TASK DESCRIPTION ::
Take the lines from the one containing "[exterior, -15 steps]" through the final line below and restate them exactly. Omit the pictures.

--------------------------------

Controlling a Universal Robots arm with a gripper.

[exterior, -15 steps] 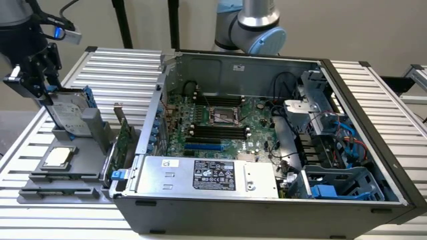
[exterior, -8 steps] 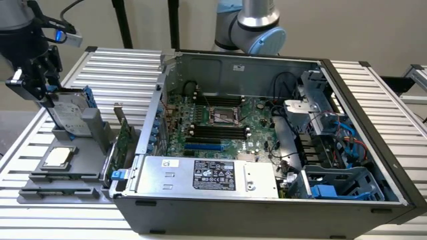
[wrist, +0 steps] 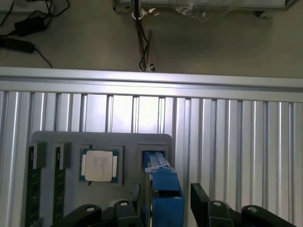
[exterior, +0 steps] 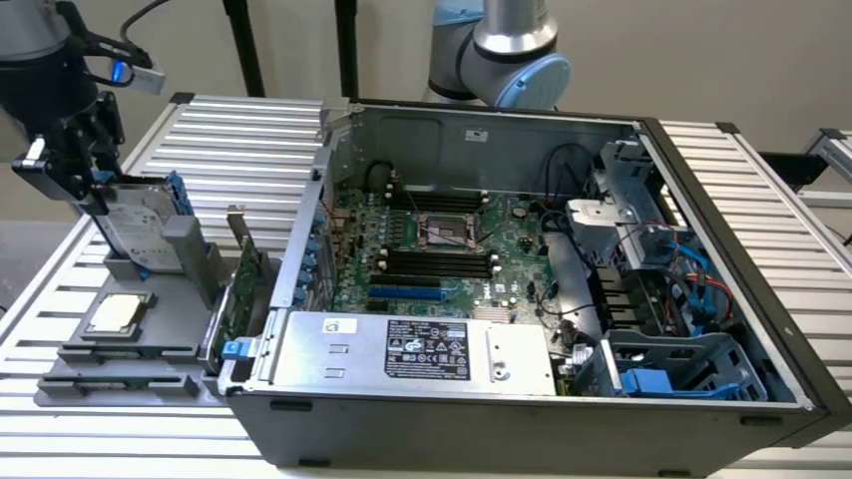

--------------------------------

ANSWER BOX ::
[exterior, -15 steps] 
[exterior, -8 steps] 
[wrist, +0 steps] 
[exterior, +0 steps] 

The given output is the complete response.